Da sind dann plötzlich Haken und Ösen in der Argumentation, die eigentlich auf höchste moralische Anschauungen und Werte verweisen würden. Dazu passt dann recht genau ein kleiner Blick in die englische Originalformulierung des Artikels 27, Absatz zwei: „Jeder Mensch hat das Recht auf Schutz der moralischen [statt geistigen] und materiellen Interessen, die sich aus jeder wissenschaftlichen, literarischen oder künstlerischen Produktion ergeben, deren Urheber er ist.“ Die Crux dieser Formulierung ist, dass der Begriff des Urhebers sich nicht durch Selbstverleihung ergibt.
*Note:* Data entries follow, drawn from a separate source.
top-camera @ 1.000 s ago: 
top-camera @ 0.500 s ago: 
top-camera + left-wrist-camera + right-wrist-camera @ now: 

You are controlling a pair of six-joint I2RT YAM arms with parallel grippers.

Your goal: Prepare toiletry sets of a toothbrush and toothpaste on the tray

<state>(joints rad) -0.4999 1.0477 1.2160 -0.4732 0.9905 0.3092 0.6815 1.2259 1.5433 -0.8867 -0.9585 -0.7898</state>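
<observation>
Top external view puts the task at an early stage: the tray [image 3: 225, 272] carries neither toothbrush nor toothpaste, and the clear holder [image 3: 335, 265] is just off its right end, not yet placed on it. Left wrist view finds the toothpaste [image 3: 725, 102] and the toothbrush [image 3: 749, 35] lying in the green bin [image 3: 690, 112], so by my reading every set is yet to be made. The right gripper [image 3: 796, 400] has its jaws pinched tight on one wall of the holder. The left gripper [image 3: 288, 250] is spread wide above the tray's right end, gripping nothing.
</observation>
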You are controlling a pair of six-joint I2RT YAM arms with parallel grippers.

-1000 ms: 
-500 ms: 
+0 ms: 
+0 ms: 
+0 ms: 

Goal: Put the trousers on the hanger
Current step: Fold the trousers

Das lässt jedoch nachfragen, wie sehr Einzelne tatsächlich Urheber von wissenschaftlichen, literarischen und künstlerischen Produkten sind und welchen Anteil Geschichte, Gesellschaft oder Gemeinschaft daran haben. Johann Wolfgang von Goethe hatte dafür übrigens ein gutes Gespür: „Im Grunde sind wir alle Kollektivwesen, wir mögen uns stellen wie wir wollen. Denn wie Weniges haben und sind wir, das wir im reinsten Sinne unser Eigentum nennen! [...] Ich verdanke meine Werke keineswegs meiner eigenen Weisheit allein, sondern Tausenden von Dingen und Personen außer mir, die mir dazu das Material boten.“ Oder Blaise Pascal: „Gewisse Schriftsteller sagen von ihren Werken immer: ,Mein Buch, mein Kommentar, meine Geschichte’. Das erinnert an jene braven Spießer, die bei jeder Gelegenheit ,mein Haus‘ sagen. Es wäre besser, wenn sie sagten: ,Unser Buch, unser Kommentar, unsere Geschichte’; wenn man bedenkt, dass das Gute darin mehr von anderen ist als von ihnen.“

Im Geist weht die Sozialität, nicht der Egoismus.